-- Data excerpt follows --

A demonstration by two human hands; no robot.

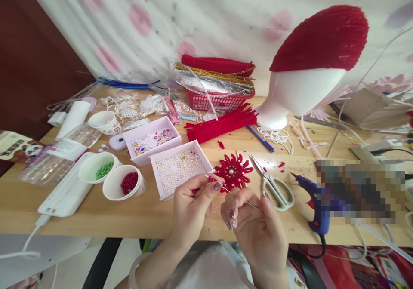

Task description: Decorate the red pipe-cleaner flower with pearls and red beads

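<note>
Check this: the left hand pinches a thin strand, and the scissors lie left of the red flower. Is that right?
Not quite: the head view shows the scissors right of the red flower. The left hand does pinch a thin strand.

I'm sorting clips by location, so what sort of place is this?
Probably a handicraft workspace: a glue gun, scissors and a tray of pearly beads sit on the wooden table.

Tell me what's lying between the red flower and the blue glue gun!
In the head view, a pair of scissors with pale green handles lies between the red flower and the blue glue gun.
</note>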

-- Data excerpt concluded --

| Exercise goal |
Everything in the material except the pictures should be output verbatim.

| Answer section |
A demonstration by two human hands; no robot.


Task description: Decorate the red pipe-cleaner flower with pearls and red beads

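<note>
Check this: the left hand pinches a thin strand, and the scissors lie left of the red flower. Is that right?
Not quite: the head view shows the scissors right of the red flower. The left hand does pinch a thin strand.

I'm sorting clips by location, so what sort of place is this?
Probably a handicraft workspace: a glue gun, scissors and a tray of pearly beads sit on the wooden table.

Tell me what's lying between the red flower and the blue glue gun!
In the head view, a pair of scissors with pale green handles lies between the red flower and the blue glue gun.
</note>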

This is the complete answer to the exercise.